Created on 07-06-2014 08:34 AM - edited 09-16-2022 02:01 AM
Hello,
I am using CDH 5.0 Quickstart VM for VirtualBox. I run a mapreduce job and it completes successfully. The reduce code has several System.out.println statements which should be logged in the job log. But when I open logs in Hue>Jobbrowser, I get the error message:
Error getting logs for job_1404657916663_0001
When I see the Hue logs in /var/log/hadoop-mapreduce/hadoop-cmf-yarn-JOBHISTORY-localhost.localdomain.log.out, I find exceptions like the one below:
2014-07-06 08:18:20,767 ERROR org.apache.hadoop.yarn.webapp.View: Error getting logs for job_1404659730687_0001
org.apache.hadoop.security.AccessControlException: Permission denied: user=mapred, access=EXECUTE, inode="/tmp/logs/cloudera/logs":cloudera:supergroup:drwxrwx---
at org.apache.hadoop.hdfs.server.namenode.FSPermissionChecker.checkFsPermission(FSPermissionChecker.java:265)

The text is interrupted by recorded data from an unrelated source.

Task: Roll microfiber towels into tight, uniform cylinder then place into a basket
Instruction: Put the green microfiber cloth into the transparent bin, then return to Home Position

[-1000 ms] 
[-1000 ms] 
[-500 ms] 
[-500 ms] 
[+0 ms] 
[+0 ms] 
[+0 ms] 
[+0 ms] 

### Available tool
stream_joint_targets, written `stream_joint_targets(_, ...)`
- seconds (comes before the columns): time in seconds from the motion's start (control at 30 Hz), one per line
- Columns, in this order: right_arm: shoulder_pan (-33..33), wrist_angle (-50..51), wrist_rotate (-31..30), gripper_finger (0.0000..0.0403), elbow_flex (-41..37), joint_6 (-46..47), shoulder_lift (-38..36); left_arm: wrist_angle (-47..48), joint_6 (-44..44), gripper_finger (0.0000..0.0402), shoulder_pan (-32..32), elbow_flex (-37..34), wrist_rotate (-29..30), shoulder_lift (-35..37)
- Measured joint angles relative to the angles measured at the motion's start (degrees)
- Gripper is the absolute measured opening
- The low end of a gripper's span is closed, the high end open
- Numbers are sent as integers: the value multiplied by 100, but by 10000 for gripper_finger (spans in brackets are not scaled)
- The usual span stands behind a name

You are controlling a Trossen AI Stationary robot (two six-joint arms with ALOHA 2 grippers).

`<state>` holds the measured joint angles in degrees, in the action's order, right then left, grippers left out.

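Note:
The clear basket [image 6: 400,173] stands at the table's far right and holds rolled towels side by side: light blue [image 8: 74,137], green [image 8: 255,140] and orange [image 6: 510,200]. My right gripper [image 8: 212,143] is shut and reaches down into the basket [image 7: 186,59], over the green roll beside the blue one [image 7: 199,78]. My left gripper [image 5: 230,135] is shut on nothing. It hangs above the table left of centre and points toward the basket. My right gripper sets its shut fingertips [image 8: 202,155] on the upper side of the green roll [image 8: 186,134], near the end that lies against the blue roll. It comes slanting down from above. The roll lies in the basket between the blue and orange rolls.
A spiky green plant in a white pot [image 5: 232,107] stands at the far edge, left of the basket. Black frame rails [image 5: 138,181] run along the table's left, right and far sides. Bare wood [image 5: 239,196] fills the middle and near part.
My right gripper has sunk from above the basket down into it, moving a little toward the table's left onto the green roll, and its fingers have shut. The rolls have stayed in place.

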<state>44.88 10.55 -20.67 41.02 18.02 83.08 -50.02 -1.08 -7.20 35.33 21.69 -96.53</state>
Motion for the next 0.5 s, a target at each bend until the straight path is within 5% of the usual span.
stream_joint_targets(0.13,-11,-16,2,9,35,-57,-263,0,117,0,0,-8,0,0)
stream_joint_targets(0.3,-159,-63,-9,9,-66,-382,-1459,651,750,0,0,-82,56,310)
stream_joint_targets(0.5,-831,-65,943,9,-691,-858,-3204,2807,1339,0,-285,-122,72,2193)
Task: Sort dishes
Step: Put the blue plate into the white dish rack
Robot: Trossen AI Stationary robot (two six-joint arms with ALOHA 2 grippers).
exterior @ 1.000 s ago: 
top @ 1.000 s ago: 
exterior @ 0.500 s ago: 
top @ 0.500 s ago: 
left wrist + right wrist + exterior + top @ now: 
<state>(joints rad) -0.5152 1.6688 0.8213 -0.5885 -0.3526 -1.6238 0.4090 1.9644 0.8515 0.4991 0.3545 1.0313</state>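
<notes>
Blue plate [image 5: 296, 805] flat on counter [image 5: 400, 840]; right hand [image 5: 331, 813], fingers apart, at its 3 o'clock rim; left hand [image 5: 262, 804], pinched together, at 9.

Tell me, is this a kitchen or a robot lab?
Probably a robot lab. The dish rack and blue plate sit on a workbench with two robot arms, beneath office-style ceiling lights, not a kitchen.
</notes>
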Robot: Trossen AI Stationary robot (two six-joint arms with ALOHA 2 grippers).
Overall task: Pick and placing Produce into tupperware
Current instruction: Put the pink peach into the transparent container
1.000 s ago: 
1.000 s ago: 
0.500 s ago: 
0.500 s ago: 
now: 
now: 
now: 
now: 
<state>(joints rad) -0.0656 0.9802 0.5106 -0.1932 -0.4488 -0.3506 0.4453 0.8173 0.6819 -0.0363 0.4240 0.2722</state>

at org.apache.hadoop.hdfs.server.namenode.FSPermissionChecker.check(FSPermissionChecker.java:251)
at org.apache.hadoop.hdfs.server.namenode.FSPermissionChecker.checkTraverse(FSPermissionChecker.java:205)
at org.apache.hadoop.hdfs.server.namenode.FSPermissionChecker.checkPermission(FSPermissionChecker.java:168)
at org.apache.hadoop.hdfs.server.namenode.FSNamesystem.checkPermission(FSNamesystem.java:5461)
at org.apache.hadoop.hdfs.server.namenode.FSNamesystem.checkPermission(FSNamesystem.java:5443)
at org.apache.hadoop.hdfs.server.namenode.FSNamesystem.checkPathAccess(FSNamesystem.java:5405)
at org.apache.hadoop.hdfs.server.namenode.FSNamesystem.getBlockLocationsUpdateTimes(FSNamesystem.java:1680)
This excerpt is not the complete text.